Can I just say I hate reading those sorts of things? Ugh. So basically, avoid sugar spikes, keep good blood glucose control, and hope for the best.
So then I did a search to see if diabetic retinopathy could be reversed. I found some interesting threads on diabetes forums. One that gave me hope was this one. I found it particularly interesting that one person said her diabetes doctor liked her A1c levels in the low 6's, but that she got retinopathy with low 6's A1cs. So in order to reverse her retinopathy, she worked like a maniac to get good control, and lowered her A1c to 5.3, 5.2, 5.1, 4.9! I have never heard a diabetic say that before.
I had been bummed that my eyes were the same as last year (though I would have been very curious what my normal ophthalmologist would have said about them)...I really had been hoping that all traces of diabetic retinopathy would have been gone.
But from reading these posts on the diabetic forum, I started considering my blood sugar control more. It is true that my readings and A1c are much better than they used to be (or ever before), but perhaps I need to get them even better if I want to completely get rid of my retinopathy.
I have, at times, aimed for the "flat line around 100" readings on my CGMS, but over time, have gotten a bit lazier. It is hard to be perfect all the time. :) It is mainly mealtimes that need more work. Sometimes I just want to eat, and fail to be mindful of how quickly my blood sugar is rising from the meal. Perhaps I need to go back to including more greens with meals. I had stopped doing so with the inclusion of essential fatty acids in my diet, which slowed sugar absorption.
I will have to play around with this. Diabetic Retinopathy is nothing I want to mess with. I do not want to go blind. I even considered doing another green-smoothies-only fast to see how it worked for my blood sugars; to see if I could get more flat-line readings.

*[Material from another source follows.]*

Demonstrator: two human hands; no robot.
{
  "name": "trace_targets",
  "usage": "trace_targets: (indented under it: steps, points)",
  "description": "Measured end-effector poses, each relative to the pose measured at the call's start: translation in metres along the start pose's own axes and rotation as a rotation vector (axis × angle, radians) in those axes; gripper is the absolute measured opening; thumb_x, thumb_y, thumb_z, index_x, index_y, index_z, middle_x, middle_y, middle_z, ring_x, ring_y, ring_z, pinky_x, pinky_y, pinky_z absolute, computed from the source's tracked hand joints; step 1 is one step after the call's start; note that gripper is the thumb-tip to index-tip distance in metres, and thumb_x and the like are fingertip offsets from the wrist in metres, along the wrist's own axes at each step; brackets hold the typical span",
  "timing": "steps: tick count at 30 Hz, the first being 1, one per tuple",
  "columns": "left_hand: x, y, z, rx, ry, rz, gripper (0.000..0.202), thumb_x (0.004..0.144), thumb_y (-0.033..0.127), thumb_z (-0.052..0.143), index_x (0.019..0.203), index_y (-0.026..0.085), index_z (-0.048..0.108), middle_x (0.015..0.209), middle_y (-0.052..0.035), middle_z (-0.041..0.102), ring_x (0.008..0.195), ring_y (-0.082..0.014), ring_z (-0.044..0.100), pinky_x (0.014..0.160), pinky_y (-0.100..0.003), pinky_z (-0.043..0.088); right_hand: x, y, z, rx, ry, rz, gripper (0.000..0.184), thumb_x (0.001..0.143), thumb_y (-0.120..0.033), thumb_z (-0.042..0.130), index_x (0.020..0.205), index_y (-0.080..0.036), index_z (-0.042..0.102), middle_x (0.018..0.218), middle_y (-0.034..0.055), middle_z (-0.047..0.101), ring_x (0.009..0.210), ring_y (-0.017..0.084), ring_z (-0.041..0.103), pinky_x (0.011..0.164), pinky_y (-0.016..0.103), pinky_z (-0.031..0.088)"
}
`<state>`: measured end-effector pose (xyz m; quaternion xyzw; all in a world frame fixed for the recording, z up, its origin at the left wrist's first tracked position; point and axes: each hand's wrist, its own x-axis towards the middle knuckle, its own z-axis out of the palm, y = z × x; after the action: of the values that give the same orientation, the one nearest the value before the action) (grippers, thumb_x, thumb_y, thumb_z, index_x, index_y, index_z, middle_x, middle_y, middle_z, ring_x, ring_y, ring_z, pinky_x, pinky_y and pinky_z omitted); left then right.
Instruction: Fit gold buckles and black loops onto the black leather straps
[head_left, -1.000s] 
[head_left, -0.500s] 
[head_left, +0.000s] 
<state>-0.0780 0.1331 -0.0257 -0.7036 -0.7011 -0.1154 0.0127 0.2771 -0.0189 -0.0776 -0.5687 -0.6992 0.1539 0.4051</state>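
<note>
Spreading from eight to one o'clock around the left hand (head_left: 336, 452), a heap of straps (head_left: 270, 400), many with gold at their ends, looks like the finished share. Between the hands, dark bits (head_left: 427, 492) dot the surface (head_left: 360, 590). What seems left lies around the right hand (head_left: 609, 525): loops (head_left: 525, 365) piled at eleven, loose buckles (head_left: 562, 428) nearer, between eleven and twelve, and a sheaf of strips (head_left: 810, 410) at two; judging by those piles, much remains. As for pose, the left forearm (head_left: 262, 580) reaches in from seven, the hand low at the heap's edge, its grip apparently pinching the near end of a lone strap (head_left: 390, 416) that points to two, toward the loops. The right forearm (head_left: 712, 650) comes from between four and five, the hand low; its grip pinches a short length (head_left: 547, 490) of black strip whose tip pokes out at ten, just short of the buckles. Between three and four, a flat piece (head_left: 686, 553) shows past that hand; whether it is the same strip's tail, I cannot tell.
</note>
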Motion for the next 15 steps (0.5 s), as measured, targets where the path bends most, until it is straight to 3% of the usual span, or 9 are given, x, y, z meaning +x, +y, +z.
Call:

I definitely know that in recent weeks I have been totally tuned out with regards to post-meal blood sugars. I have been absorbed in work, only rarely glancing at my CGMS or waiting until it has alarmed several times before doing anything to correct my blood sugars. This absorption in work to the exclusion of attentiveness to my diabetes control, I am thinking, is a luxury I am not willing to afford. I really want to keep my vision.
Hmmm...thinking I might head down the path of that gal who got her A1c to crazy-low numbers in order to completely reverse her retinopathy. Is it worth it to me? Yes. I want to see.